Olayı cumartesi günü Milliyet’te Melih Aşık’ın köşesinden öğrendim. Ergenekon ve Balyoz Davası sanıklarından; Dz.Kd.Kur.Alb.Dursun Çiçek’in eşi Gülşen Çiçek, Ziraat Bankası Ankara Ümitköy Şubesi Müdürlüğü’nden İstanbul’a atanmak için dilekçe veriyor. Zira gerekçesi gayet haklı. Eşi İstanbul’da tutuklu olarak cezaevinde olduğu, onun ziyaret ve ihtiyaçlarının giderilmesi gibi gayet insani hakları icabı bu tayin en doğal hakkı. Banka genel müdürlüğü ne yapıyor? Memleketimizin diğer ucuna, Ardahan’ın Hanak ilçesine tayini çıkıyor. Gerekçeleri de herhalde; Sayın Bayan Çiçek! Siz başarılı bir bankacısınız, bizim Hanak şubesinin atılıma ihtiyacı var, orayı kalkındırmak size düşüyor gibi trajikomik bir gerekçe de uydurmuşlardır. Herhalde bankanın yeni strateji belirlemesi olacak ki; bizim Ödemiş şubesinden eski memurlar, emekliliğe zorlanırcasına başka yerlere tayinleri çıkmıştı, bir süre önce. Fakat olayımızla bunun ilgisi olamaz.

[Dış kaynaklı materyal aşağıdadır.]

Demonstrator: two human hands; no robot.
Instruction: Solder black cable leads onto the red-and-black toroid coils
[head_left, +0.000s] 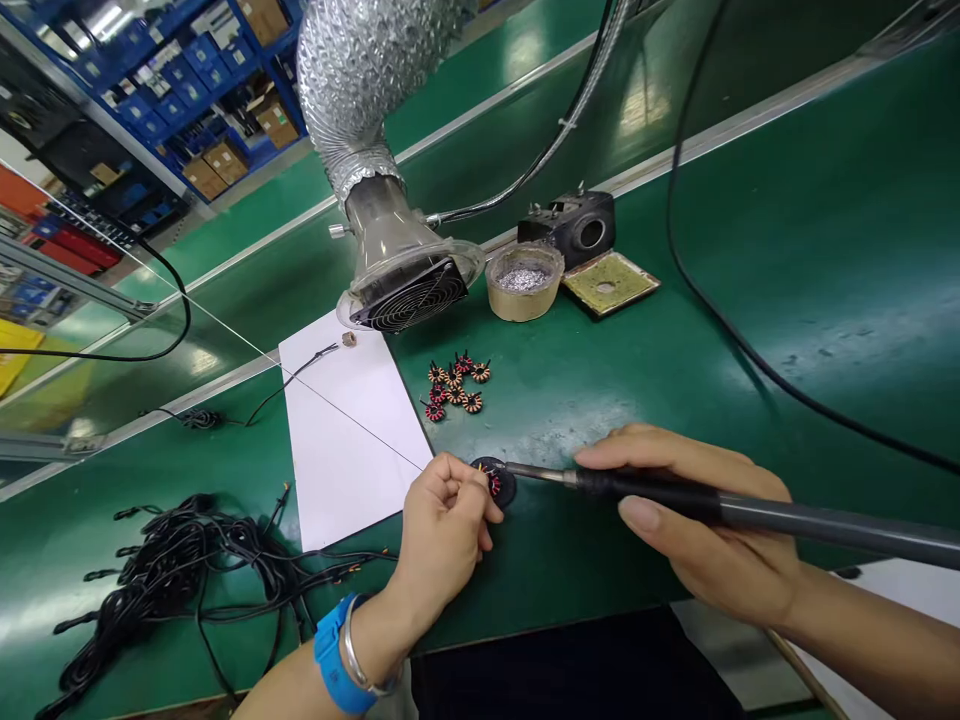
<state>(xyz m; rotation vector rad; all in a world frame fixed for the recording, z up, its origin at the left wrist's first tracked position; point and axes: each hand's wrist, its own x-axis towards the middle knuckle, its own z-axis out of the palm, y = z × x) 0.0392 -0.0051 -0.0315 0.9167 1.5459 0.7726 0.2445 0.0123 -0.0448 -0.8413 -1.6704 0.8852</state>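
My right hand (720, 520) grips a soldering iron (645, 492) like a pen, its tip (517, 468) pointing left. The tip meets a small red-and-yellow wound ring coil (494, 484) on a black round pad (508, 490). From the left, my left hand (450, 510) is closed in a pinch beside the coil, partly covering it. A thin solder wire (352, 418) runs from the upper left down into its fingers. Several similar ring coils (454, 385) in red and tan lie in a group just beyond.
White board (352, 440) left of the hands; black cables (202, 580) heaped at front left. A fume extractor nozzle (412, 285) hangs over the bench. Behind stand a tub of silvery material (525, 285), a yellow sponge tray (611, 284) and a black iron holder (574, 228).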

Gülşen Çiçek Hanım bir memur, mesleğine otuz yılını vermiş, bir anne ve bir eş. Eşi tutuklu, halen yargı süreci devam ediyor. İstifaya zorlanan bu tür personele böyle kötü muamele hep görülmüştür. Yazıyı okurken utandım ve çok üzüldüm. Gerçi yazının devamında Melih Aşık hükümete de giydiriyordu ya benim diyeceklerim başka. Meselenin pek hatıra getirilmeyen bir başka utanılacak yönü göz ardı ediliyor. Dursun Çiçek bugün görevde bulunaydı, sanık mevkiinde tutuklu olmasaydı, eşi Gülşen Hanım’ın tayin talebi, bankanın genel müdürlüğünde böyle bir muameleye maruz bırakılır mıydı? En kısa sürede, hem de istediği semte tayini yapılmaz mıydı? Üstelik hakkıdır, otuz yıllık bir banka yöneticisi, emektar, tecrübeli bir personel ve eşi Genelkurmay’da sözü geçen bir kurmay albay. Kaldı ki; otuz yıllık başarılı kıdem, her resmi kuruluşta istenildiği yere tayin için haklı ve geçerli bir sebeptir.

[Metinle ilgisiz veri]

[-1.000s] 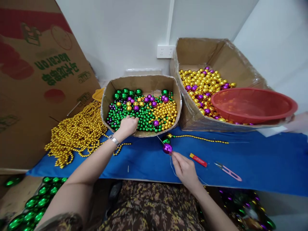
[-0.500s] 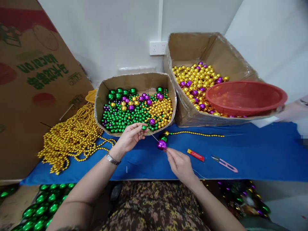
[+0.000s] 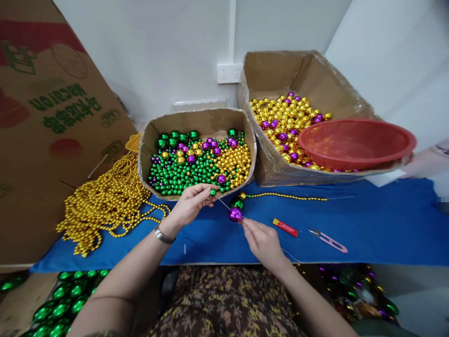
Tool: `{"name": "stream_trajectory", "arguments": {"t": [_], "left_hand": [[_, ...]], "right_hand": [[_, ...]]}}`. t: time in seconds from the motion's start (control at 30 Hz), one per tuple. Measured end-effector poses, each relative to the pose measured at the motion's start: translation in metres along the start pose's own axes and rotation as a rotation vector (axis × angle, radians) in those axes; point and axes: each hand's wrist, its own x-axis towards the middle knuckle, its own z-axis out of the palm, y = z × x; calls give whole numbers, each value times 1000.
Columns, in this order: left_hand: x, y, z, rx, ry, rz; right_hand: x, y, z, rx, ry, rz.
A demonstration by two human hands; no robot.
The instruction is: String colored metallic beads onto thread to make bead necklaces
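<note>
My left hand pinches a small green bead at the near rim of the smaller cardboard box. From that bead a thin straight pale strand runs to a large purple bead. My right hand is closed at the purple bead's right side, its fingertips pinching the thread there. A loose end of white thread trails below that hand. Just behind the purple bead lie a dark green bead and a gold bead, followed by a string of small gold beads.
Loose green, gold and purple beads fill the smaller box. The larger box holds gold and purple beads and a red basin. Gold bead strands lie left. A red-yellow lighter and pink thread snips rest on the blue cloth.
My left hand has shifted slightly down and right with the green bead, closer to the purple bead. My right hand stays nearly in place. The whole view has moved a little.
</note>
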Motion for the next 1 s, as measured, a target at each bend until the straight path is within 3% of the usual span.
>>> {"name": "stream_trajectory", "arguments": {"t": [0.2,0.27,0.33,0.4,0.47,0.57,0.7,0.9,1.0], "left_hand": [[8,8,1,426,-90,129],[28,17,-15,664,72,212],[54,27,-41,1118,364,322],[78,34,-69,1221,467,325],[94,37,-90,1265,495,301],[99,32,-103,1288,490,278],[83,19,-96,1262,458,294],[64,1,-65,1345,181,358],[62,-3,-50,1256,21,364]], "right_hand": [[3,-1,2,-10,35,4],[3,1,1,-1,48,14],[2,3,-1,3,62,27],[2,4,-1,6,67,31],[2,3,0,10,68,27],[3,1,3,15,76,13],[3,1,5,14,77,13],[3,0,8,23,22,37],[1,0,6,18,36,55]]}}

Dursun Çiçek bir mahkûm değil, tutuklu. Kaldı ki; mahkûm olsaydı bile bu durum eşini istifaya zorlamak için sebep teşkil etmez ki! Suçun ve cezanın kişiselliği diye hukuki bir prensip de vardır. Yazılanlar gerçekse, hanımefendi incitici bir muameleye maruz bırakılmıştır. Bu yanlış giderilip, mağduriyet gerçekleşmeden, gönlü alınmalıdır.

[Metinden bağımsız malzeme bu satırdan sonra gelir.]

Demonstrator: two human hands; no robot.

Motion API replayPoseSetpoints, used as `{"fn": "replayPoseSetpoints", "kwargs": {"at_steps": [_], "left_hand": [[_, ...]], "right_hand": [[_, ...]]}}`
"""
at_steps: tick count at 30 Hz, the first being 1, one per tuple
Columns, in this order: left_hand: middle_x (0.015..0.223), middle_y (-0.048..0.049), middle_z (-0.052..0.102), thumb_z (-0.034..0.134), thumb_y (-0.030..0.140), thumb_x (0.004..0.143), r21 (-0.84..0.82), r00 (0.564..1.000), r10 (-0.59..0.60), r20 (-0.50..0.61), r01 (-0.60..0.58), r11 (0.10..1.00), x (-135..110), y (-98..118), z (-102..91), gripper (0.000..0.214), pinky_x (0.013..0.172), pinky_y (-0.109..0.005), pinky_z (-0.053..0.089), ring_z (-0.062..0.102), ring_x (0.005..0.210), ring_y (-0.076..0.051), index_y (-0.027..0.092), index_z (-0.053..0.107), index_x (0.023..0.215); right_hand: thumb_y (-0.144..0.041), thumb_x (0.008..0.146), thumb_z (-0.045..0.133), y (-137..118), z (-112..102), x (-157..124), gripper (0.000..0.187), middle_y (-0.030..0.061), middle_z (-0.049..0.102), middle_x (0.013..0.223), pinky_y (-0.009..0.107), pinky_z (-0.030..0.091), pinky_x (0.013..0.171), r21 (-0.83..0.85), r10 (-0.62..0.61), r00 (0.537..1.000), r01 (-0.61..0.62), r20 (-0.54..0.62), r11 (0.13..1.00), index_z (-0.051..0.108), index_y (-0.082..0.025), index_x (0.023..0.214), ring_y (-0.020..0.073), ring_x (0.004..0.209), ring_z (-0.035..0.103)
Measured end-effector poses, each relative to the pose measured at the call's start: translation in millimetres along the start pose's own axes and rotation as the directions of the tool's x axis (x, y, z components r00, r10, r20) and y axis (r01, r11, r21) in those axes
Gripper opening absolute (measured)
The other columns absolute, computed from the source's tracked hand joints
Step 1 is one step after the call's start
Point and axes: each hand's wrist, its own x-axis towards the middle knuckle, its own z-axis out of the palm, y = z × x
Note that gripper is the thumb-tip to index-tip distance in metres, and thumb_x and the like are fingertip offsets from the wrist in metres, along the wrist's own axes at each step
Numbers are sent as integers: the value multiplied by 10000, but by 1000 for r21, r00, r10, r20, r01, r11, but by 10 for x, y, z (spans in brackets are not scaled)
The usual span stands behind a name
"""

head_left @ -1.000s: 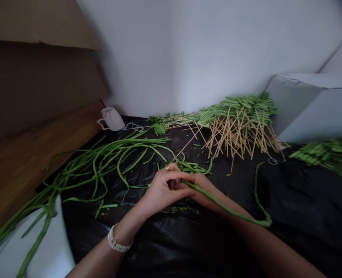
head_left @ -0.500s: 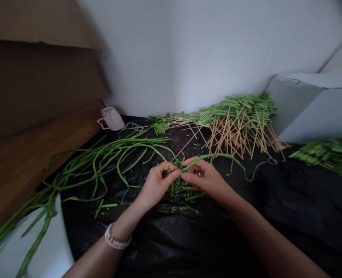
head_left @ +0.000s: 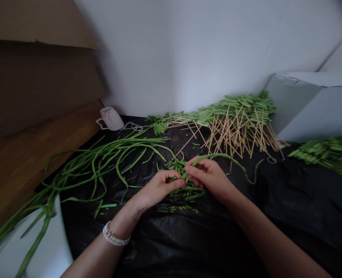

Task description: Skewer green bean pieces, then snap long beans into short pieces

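The long green bean is between the two hands above the middle of the black sheet, its free part arching over the right hand and trailing away to the right in a loose bend; the right hand's grip is closed to a pinch, thumb against fingers, with the bean between them near its inner end. The left hand is just beside it, thumb and forefinger nearly together at that inner end; I cannot tell whether its grip has hold of the tip or only touches it, since fingers and greenery overlap there.

Below the hands lie short cut pieces, loosely heaped; to the left a tangle of long beans spreads over the sheet; farther back, thin sticks lie crisscrossed in front of stacked green lengths.

The bean looks light and limp along its length, bending under its own weight, yet probably crisp enough to snap if folded sharply; its skin may be a little slick; a light pinch close to the working end, fingertips on both sides, should steady it, while the trailing part likely swings freely and needs little support.
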Motion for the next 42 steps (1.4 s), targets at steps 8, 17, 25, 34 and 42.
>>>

Asker eşlerini iyi bilirim; zira benim kızım da bir asker ile evli yirmi iki yıldır. Belki Dursun Albay, bizim damat beyin devre arkadaşı veya ayni gemide, karargâhta birlikte görev de yapmış olabilirler. Kızım da Gülşen Hanım’ı tanıyor olabilir. Subay, astsubay eşleri özellikle denizciler sık sık sefere çıkmaları, yurt dışı görevleri ile eş ve çocuklarına çok hasret kalırlar. Havacılar ve karacılar da öyle. Asker eşi olmak hep fedakârlık gerektirir. Niceleri de şahadetle tanışıp, genç yaşta dul kalırlar, küçücük bebeleri ile. Darbe sanıkları görev ve yetkilerini kötüye kullandıkları ithamıyla yargılanıyorlar. Onlara yöneltilen ithamlar, ailelerini de kapsamaya başlarsa buna kimse rıza gösteremez. Üstelik cümle insanımız nezdinde haklı duruma geçerler. Aynı günlerde hükümet TSK Personel Kanunu’nda değişiklik yaparak tutuklu subaylara, şimdiye kadar uygulandığı gibi maaşlarının yarısı değil üçte ikisinin ödenmesine karar verildi. Güzel bir jest oldu devletimiz ve hükümet için. Adil ve insanca bir davranış. O subayların, generallerin, TSK mensuplarının haklarındaki yargı kararı kesinleşene kadar onurlarının korunması, mağduriyete uğramamaları gerekirdi ve böyle yapıldığı için hükümeti kutlamak gerekir. Şimdi ayni hassasiyet, bayan Çiçek’ten esirgenmesin. Teslim edilecek olan şey, lûtuf, inayet, iyilik değil haktır çünkü.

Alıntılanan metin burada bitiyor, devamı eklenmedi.